> [TASK ITEM]:
Go over the listing that follows and work out how many lines have the string "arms"; reply with the number by itself.

> [RECORDS]:
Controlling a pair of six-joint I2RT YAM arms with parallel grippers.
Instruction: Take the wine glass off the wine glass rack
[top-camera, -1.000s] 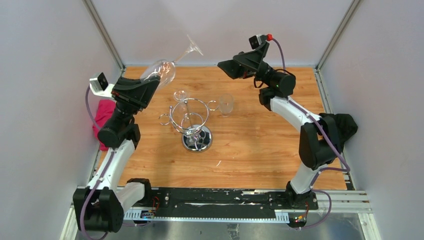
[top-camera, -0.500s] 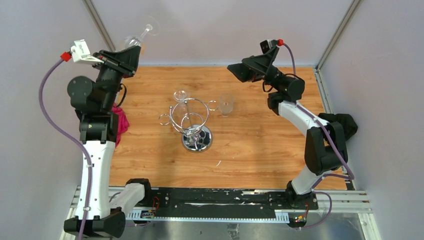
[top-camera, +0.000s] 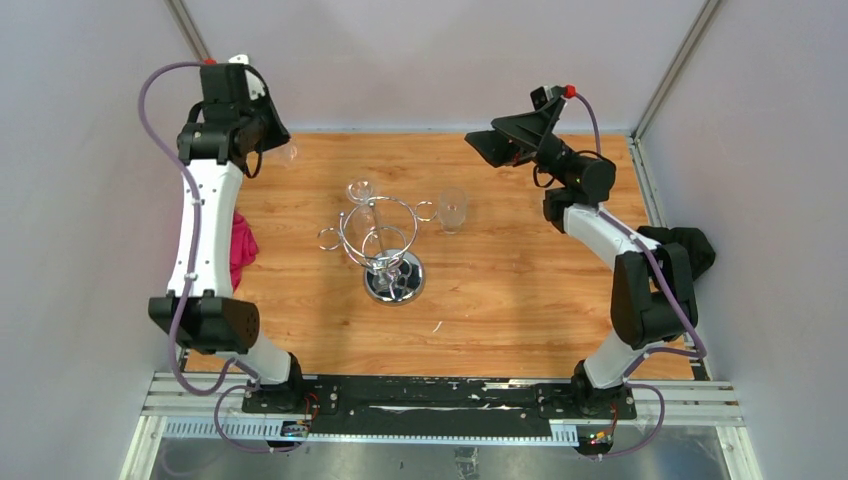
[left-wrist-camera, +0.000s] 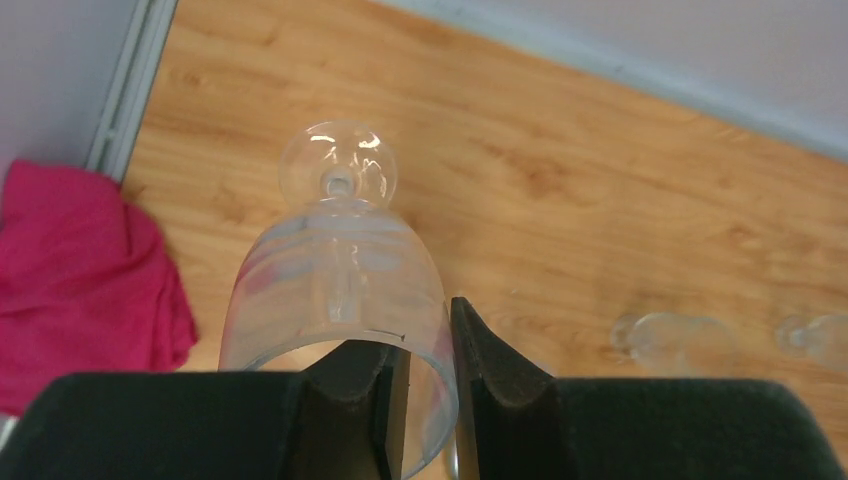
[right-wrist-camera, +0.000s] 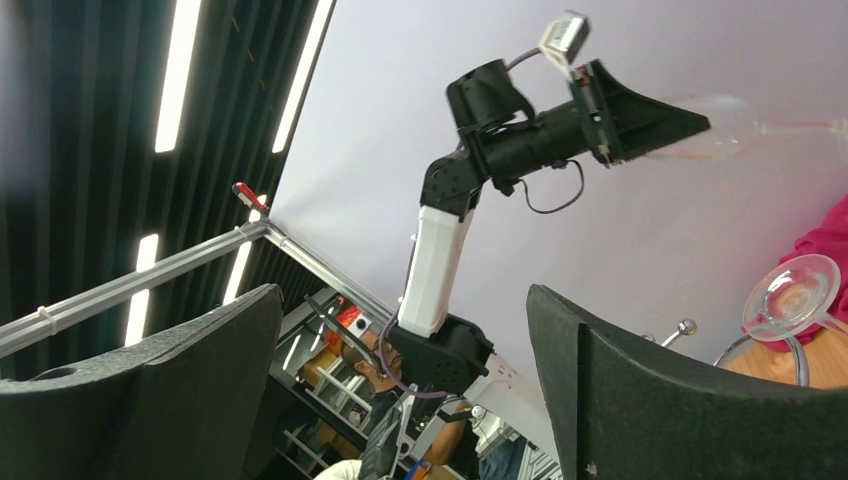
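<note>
- The left gripper (left-wrist-camera: 430, 345) is nearly closed and pinches the rim of the wine glass (left-wrist-camera: 335, 270). One finger is inside the bowl, the other is against the outside of the glass wall.
- In the left wrist view the glass fills the centre of the frame. Its mouth faces the gripper, and its stem and round foot point away towards the top of the picture, over the wooden table (left-wrist-camera: 600, 180).
- Whether the foot touches the wood cannot be told.
- In the overhead view the left arm reaches to the upper left of the frame, at the table's far corner. The glass shows only faintly below the gripper, well apart from the rack (top-camera: 394, 282).
- The rack stands at the centre of the overhead view, with its shiny round base towards the bottom of the frame and its wire ring above it.
- A second stemmed glass (top-camera: 361, 189) hangs on the rack, its foot showing at the ring's upper left.
- A clear tumbler (top-camera: 452, 208) stands just to the right of the rack.
- A pink cloth (left-wrist-camera: 80, 270) lies at the left edge of the table.
- A black cloth (top-camera: 690, 245) sits at the right edge.
- The right gripper (right-wrist-camera: 400, 300) is raised in the upper right of the overhead view. Its fingers are spread wide with nothing between them.
</note>
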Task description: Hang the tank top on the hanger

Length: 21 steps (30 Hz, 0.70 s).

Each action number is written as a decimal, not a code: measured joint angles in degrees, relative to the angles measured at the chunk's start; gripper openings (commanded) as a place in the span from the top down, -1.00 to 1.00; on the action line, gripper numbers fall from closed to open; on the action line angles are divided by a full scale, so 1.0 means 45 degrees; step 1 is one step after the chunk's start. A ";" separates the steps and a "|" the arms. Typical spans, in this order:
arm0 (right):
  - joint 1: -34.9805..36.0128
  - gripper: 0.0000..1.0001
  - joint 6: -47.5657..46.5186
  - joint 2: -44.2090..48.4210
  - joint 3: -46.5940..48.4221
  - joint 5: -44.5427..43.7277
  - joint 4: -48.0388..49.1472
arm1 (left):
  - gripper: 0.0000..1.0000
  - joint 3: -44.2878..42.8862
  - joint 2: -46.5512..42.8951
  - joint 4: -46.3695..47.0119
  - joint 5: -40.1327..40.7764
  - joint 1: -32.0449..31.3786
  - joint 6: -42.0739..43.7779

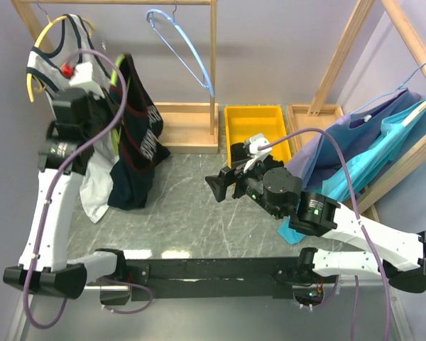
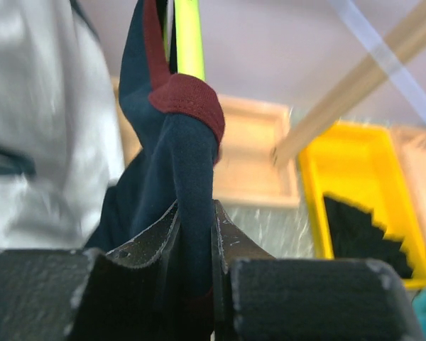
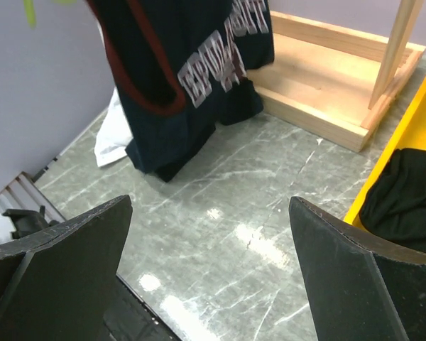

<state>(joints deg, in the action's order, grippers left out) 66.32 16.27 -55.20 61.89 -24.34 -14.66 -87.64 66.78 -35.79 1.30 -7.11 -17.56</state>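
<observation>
Navy tank top (image 2: 188,163) within left tool (image 2: 197,210)

Taking the bin (image 1: 236,117) as my mark: a loose garment (image 1: 240,150) lies in it, and my right gripper (image 3: 211,245) hangs just in front of it, jaws spread apart. The rack base (image 1: 188,124) sits just left of the bin. Farther left, the tank top (image 1: 138,142) hangs over the hanger (image 2: 188,39), its hem reaching the table (image 1: 192,213). My left gripper (image 2: 196,220) pinches its strap below the hanger. A second top (image 1: 53,64) hangs farther left again. A spare hanger (image 1: 181,46) hangs behind and left of the bin.
</observation>
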 measured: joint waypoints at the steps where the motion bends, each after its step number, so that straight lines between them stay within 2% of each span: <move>1: 0.0000 -1.00 0.0005 0.0053 0.0000 0.0029 0.0005 | 0.98 -0.0549 0.0248 -0.0019 -0.0194 0.0204 -0.0029; 6: 0.0000 -1.00 0.0204 0.0194 -0.0019 0.0593 0.0146 | 0.98 -0.3235 0.1287 -0.0058 -0.0529 0.0568 -0.0010; 11: 0.0000 -1.00 0.0393 0.0087 -0.0019 0.1224 0.0321 | 0.98 -0.5105 0.2059 -0.0301 -0.0709 0.0860 0.0087; 21: 0.0000 -1.00 0.0423 -0.0651 -0.0015 0.2011 0.0379 | 0.98 -0.6897 0.4362 -0.0685 -0.1802 0.2239 0.0112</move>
<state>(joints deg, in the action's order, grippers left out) 66.32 18.17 -58.13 61.82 -15.29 -12.95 -118.67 86.41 -38.87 -6.81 2.96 -17.06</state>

> [TASK OUTPUT]:
2